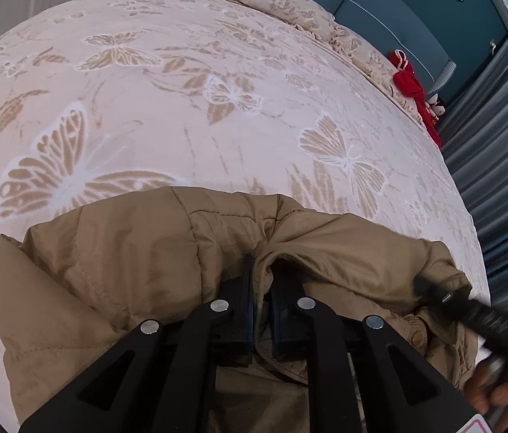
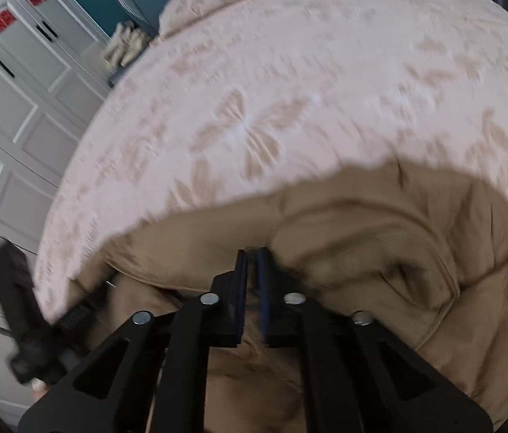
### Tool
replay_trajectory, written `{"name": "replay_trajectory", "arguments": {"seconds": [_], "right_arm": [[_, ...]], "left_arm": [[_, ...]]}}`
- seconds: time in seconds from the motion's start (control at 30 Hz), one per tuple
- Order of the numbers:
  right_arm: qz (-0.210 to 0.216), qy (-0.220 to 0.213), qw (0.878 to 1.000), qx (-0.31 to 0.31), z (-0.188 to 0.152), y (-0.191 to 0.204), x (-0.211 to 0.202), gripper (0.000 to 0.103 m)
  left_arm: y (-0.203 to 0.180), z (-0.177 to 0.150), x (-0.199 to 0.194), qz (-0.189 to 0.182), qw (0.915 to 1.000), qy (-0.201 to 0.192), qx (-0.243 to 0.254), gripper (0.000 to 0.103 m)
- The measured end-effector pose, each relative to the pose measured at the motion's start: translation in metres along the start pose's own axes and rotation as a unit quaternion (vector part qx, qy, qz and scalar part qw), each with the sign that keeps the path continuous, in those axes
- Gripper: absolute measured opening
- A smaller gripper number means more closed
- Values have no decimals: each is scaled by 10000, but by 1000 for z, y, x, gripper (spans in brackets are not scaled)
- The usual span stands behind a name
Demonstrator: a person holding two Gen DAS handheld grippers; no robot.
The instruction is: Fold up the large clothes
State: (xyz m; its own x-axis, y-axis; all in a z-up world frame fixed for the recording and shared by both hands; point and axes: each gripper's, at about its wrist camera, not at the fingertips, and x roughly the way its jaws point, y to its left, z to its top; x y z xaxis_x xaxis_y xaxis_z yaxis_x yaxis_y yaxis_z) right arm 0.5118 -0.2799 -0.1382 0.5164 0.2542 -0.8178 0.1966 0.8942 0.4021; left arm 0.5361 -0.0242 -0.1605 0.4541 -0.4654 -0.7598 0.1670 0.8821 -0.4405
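A tan padded jacket [image 1: 138, 263] lies crumpled at the near edge of a pink butterfly bedspread [image 1: 181, 108]. My left gripper [image 1: 263, 281] points down into it, shut on a raised fold of the jacket that fills the narrow gap between its pads. The right gripper [image 1: 430, 294] reaches in from the right to the jacket's snap-button edge, with a hand [image 1: 495, 393] behind it. In the blurred right wrist view, the right gripper [image 2: 252, 252] is shut on the jacket [image 2: 380, 245], a thin strip of tan cloth showing between its pads. The left gripper's body [image 2: 19, 306] shows dark at the far left.
A matching pillow [image 1: 272, 3] lies at the head of the bed against a teal headboard [image 1: 398, 7]. A red garment [image 1: 412, 86] sits at the bed's right edge beside grey curtains [image 1: 499, 151]. White wardrobe doors [image 2: 19, 90] and a pile of cream clothes [image 2: 127, 47] stand at the left.
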Motion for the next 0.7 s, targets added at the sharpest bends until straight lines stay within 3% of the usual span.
{"name": "replay_trajectory", "arguments": {"seconds": [0.17, 0.33, 0.4, 0.53, 0.63, 0.7], "right_arm": [[-46, 111, 9999, -30, -16, -13, 13, 0], [-136, 44, 9997, -204, -19, -11, 19, 0], [-158, 13, 9996, -226, -21, -12, 19, 0], [-235, 27, 9993, -291, -19, -8, 21, 0], [-297, 59, 9989, -363, -18, -5, 20, 0], [-348, 65, 9984, -436, -17, -2, 21, 0]], "left_arm": [[-5, -7, -37, -69, 9997, -221, -125, 23], [-35, -3, -89, -250, 9965, -788, 94, 21], [-54, 6, -90, -405, 9956, -826, 165, 21], [-86, 17, -56, -349, 9978, -472, 297, 21], [-89, 11, -2, 49, 9993, 284, 218, 21], [-83, 4, 10, 224, 9993, 236, 156, 18]]}}
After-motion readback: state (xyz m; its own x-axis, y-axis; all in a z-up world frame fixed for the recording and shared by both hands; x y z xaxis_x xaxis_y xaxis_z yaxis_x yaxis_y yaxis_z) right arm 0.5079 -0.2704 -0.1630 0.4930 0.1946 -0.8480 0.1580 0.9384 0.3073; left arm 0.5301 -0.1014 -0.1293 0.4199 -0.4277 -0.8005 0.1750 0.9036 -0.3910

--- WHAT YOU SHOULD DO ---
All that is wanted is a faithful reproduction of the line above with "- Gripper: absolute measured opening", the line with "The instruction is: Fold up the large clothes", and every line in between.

--- WRITTEN RESPONSE ---
- Gripper: absolute measured opening
- A smaller gripper number means more closed
- Values have no decimals: each is scaled by 10000, but by 1000 for z, y, x, gripper (spans in brackets are not scaled)
- The usual span stands behind a name
Demonstrator: a person holding two Gen DAS handheld grippers; no robot.
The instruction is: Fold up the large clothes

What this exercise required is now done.